The Key to Learning Pronunciation by Gabe Wyner


As rumor has it, you can’t learn to have a good accent if you’re above the age of 7, or 12, or some other age that you’ve most definitely already exceeded. But that can’t possibly be true. Singers and actors learn new accents all the time, and they’re not, on average, smarter than everyone else (and they certainly don't all start before the age of 7).

So what’s going on here? Why does everybody tell you that you can’t learn good pronunciation as an adult? And if that’s not true, what is?

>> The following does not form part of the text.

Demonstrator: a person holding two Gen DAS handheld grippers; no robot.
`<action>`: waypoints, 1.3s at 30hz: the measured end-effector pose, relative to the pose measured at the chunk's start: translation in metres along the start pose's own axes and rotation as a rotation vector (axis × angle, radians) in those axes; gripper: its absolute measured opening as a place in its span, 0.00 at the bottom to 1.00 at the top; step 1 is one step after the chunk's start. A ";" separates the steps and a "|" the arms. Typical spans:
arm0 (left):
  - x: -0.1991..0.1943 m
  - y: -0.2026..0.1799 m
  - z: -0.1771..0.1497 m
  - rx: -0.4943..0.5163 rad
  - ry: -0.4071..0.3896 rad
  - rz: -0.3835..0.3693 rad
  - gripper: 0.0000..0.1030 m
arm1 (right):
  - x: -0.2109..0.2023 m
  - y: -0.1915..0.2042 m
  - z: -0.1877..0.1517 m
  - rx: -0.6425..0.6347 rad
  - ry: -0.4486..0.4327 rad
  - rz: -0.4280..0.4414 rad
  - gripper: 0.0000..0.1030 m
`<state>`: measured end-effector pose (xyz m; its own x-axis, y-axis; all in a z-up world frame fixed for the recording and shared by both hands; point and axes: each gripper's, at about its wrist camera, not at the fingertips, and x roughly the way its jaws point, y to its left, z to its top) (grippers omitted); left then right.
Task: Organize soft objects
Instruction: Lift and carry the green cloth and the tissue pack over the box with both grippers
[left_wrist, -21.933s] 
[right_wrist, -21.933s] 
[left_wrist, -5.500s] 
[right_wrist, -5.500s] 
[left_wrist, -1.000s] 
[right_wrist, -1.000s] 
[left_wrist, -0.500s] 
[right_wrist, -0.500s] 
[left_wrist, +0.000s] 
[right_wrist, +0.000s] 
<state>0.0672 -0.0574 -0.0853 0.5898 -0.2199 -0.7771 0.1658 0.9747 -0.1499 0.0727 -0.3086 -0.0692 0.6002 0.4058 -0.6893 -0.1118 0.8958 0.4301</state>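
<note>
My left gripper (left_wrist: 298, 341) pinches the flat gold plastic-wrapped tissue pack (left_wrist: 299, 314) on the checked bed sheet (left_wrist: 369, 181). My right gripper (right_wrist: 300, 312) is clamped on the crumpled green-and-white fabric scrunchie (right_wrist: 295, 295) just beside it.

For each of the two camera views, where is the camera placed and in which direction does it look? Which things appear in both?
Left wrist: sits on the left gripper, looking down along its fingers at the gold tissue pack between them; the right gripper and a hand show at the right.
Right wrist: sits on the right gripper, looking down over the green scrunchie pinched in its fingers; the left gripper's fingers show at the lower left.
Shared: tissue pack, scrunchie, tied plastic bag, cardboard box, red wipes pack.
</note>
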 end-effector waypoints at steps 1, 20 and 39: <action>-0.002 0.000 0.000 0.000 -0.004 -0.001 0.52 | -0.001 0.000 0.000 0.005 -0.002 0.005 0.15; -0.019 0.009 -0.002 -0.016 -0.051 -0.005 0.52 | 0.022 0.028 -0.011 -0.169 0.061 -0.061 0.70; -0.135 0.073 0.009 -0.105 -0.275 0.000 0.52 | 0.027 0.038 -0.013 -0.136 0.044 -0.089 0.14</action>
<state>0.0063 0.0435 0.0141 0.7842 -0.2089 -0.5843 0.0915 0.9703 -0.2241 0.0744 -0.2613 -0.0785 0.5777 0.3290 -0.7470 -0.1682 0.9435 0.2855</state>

In this article, we’ll take a tour through the research on speech perception and pronunciation, and we’ll talk about learning pronunciation efficiently as an adult. But first, allow me a moment on my soapbox:

Pronunciation is important

This is a big topic, and as an opera singer, it’s a topic close to my heart. I find accents extraordinarily important.

This is a fényképezőgép
For one, if you don’t learn to hear the sounds in a new language, you’re doomed to have a hard time remembering it. We rely upon sound to form our memories for words, and if you can’t even comprehend the sounds you’re hearing, you’re at a disadvantage from the start. (Try memorizing Hungarian's word for camera, fényképezőgép [recording] or train station, vásutállomás [recording]. These words are brutal until you really get a feel for Hungarian sounds.)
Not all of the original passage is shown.